Pref / preferred return
The annual return preferred-equity holders earn before profits get split with common-equity owners. Often 6–10%.
Prime cost
Food cost + labor cost as a % of revenue. The single most important operating ratio in restaurants. Healthy is 55–65%.
Pro-rata rights
The right to invest in future rounds to maintain your ownership %. Standard for serious equity investors.
Revenue share / rev share
Compensation tied to a % of top-line revenue rather than equity or profit. Common in marketing partnerships and channel-specific deals.
ROFR (Right of First Refusal)
If a partner wants to sell their stake, the other partners get first crack at buying it on the same terms.
Royalty
An ongoing % of revenue paid by a franchisee to the franchisor. Typically 5–6% in food service.
SDE
Seller's Discretionary Earnings. Net income plus owner's salary, perks, and one-time expenses.

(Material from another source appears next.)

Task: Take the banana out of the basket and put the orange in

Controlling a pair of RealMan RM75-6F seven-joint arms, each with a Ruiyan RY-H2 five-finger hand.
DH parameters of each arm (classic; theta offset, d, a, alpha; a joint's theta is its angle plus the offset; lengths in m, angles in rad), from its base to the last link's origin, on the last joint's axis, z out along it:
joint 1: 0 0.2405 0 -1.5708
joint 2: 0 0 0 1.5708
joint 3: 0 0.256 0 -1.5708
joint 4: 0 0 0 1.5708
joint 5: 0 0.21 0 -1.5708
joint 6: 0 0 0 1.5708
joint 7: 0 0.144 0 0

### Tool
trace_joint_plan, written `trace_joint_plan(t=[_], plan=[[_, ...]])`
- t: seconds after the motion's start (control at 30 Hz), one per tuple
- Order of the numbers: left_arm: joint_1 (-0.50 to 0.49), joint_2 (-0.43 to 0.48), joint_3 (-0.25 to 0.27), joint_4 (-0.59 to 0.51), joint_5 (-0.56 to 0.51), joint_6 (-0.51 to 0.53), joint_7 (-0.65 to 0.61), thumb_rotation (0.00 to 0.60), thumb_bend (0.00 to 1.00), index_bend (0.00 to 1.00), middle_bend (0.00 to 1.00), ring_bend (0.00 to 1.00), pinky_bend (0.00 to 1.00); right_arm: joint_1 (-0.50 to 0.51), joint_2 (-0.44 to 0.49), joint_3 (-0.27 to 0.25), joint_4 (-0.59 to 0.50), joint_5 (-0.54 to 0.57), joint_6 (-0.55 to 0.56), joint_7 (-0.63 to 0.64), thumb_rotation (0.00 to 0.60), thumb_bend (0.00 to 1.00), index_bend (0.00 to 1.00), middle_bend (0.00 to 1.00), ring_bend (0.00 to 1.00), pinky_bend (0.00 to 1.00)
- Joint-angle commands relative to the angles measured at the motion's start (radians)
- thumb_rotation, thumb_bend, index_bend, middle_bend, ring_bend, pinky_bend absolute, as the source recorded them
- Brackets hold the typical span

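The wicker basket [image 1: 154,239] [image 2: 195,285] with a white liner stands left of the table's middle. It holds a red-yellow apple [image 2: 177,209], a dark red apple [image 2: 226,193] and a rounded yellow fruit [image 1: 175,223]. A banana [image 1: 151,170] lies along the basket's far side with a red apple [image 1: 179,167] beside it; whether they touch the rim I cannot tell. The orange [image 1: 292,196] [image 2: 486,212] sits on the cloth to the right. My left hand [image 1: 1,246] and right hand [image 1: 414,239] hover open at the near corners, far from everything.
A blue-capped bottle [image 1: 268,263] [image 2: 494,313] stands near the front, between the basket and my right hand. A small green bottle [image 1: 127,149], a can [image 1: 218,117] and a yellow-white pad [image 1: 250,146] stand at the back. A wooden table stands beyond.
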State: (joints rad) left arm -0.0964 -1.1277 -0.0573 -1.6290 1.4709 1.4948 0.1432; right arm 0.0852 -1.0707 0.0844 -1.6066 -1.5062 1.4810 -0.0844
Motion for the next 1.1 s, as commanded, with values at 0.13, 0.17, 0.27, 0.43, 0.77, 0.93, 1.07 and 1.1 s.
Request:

The standard cash-flow measure for owner-operator deals.
Sweat equity
Ownership earned through work rather than capital. Almost always vests over time and is tied to performance milestones.
Tag-along right
If majority owners sell, minority owners get to join the sale on the same terms. Protects small owners from being left behind.
Term sheet
A short summary of the proposed deal — valuation, ownership, governance — used to align before drafting full agreements.
Trailing 12 (TTM)
Trailing Twelve Months. The most recent 12 months of financials, used because calendar years can hide trends.
Unit economics
The financial performance of a single location: revenue, cost of goods, labor, occupancy, and the profit that's left.
Vesting
Earning ownership over time. A 4-year vest with a 1-year cliff means you get nothing until year 1, then earn proportionally each month after.
Waterfall
The order in which money flows out of the business to different classes of owners. Preferred holders first, then common, etc.